● **What you should do**: Reading the records below, find how many lines include the word "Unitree" and give that number alone.

● **Data to use**:
########################################
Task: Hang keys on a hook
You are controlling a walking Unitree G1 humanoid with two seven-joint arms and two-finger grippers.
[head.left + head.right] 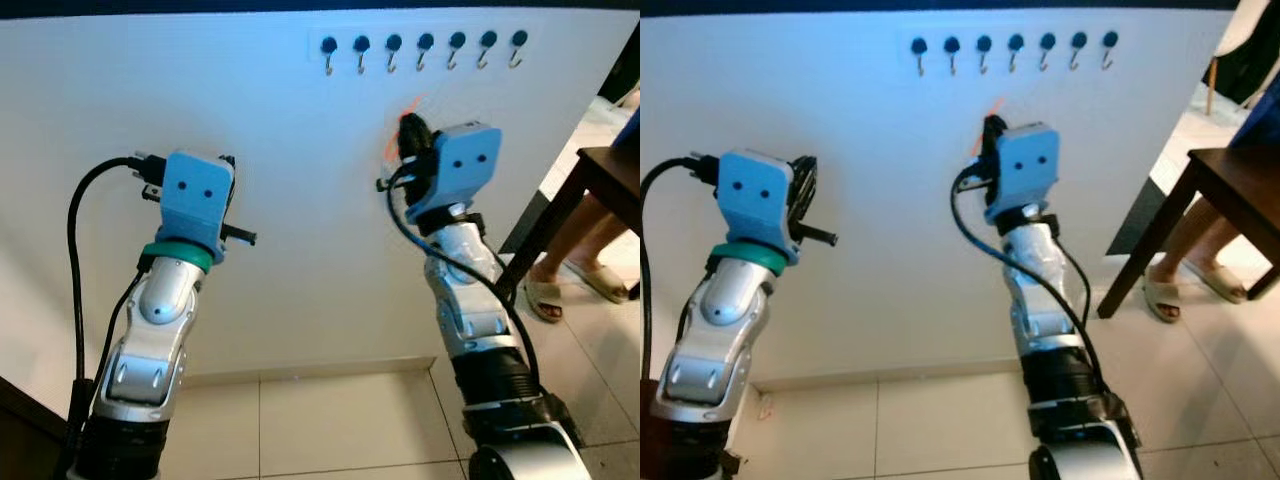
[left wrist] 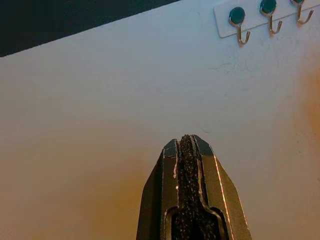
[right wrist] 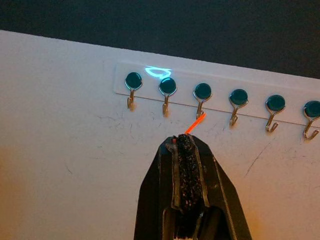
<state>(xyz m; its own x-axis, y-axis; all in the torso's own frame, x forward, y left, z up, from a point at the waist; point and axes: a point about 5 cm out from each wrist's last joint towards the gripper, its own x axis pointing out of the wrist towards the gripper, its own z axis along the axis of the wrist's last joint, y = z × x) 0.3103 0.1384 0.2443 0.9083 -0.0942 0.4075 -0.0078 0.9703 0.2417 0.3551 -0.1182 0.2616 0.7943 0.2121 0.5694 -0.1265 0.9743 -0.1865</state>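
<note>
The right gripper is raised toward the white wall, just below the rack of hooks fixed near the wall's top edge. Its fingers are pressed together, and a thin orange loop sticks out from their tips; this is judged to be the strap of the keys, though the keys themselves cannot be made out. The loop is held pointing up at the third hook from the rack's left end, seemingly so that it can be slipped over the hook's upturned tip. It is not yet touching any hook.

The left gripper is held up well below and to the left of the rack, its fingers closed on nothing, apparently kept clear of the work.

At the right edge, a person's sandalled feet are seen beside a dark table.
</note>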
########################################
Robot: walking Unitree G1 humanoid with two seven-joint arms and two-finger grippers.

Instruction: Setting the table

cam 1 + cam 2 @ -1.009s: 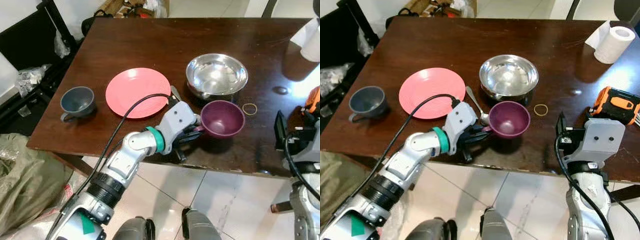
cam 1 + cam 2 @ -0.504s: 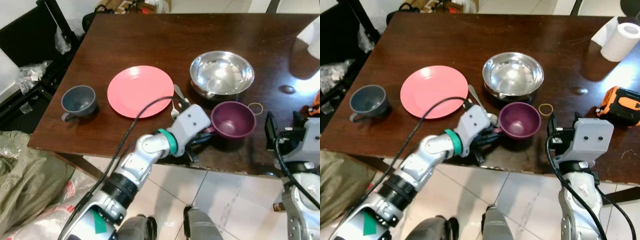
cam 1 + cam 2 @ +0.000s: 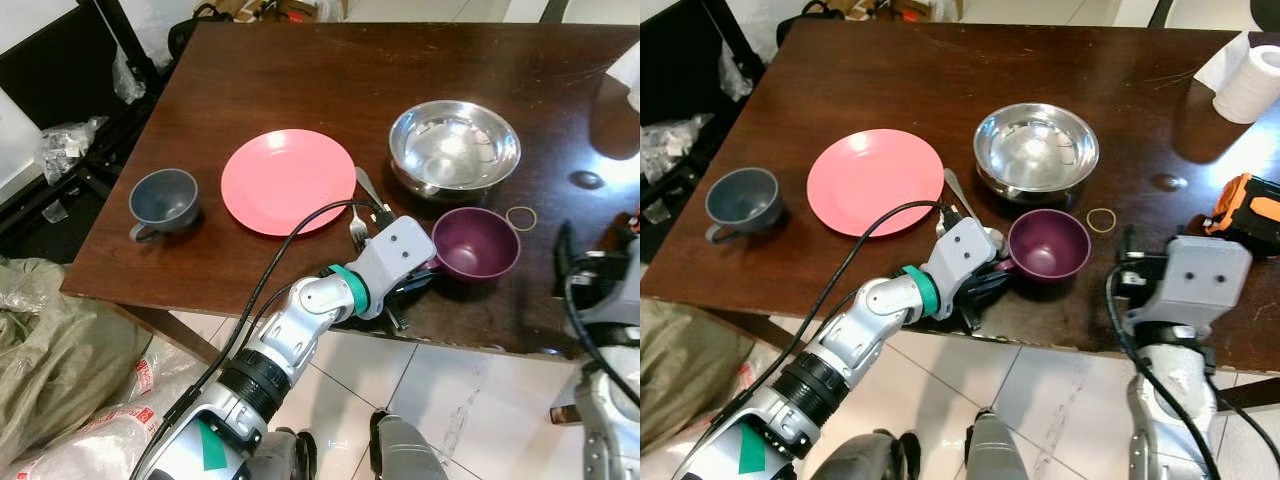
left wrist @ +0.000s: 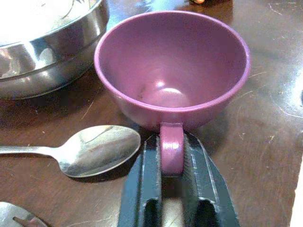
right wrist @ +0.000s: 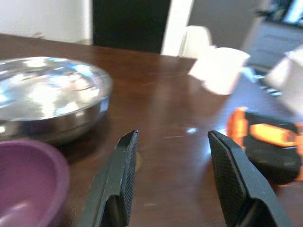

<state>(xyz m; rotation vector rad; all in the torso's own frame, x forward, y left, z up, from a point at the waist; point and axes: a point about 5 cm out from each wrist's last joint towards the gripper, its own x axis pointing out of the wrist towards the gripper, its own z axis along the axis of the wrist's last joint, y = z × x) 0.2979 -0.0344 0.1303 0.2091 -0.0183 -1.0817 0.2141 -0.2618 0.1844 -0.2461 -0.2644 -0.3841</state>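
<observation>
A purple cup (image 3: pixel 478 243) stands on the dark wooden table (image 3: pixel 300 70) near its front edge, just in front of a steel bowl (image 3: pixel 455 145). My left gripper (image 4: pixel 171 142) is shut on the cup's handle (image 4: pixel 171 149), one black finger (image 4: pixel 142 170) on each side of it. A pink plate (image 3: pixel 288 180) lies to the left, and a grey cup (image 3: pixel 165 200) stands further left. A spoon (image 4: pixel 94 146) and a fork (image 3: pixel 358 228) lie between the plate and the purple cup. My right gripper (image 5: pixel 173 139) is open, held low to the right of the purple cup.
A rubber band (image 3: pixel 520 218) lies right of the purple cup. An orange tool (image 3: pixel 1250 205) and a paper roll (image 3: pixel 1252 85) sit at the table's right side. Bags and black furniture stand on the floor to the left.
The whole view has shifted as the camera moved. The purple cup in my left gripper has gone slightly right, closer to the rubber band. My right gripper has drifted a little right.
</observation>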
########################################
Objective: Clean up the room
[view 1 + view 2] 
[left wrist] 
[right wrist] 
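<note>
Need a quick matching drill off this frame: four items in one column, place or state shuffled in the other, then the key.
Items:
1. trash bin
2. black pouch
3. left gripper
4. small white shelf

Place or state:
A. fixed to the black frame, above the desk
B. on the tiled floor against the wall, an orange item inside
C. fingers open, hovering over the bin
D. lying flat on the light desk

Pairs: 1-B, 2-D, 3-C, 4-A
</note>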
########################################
● **Response**: 2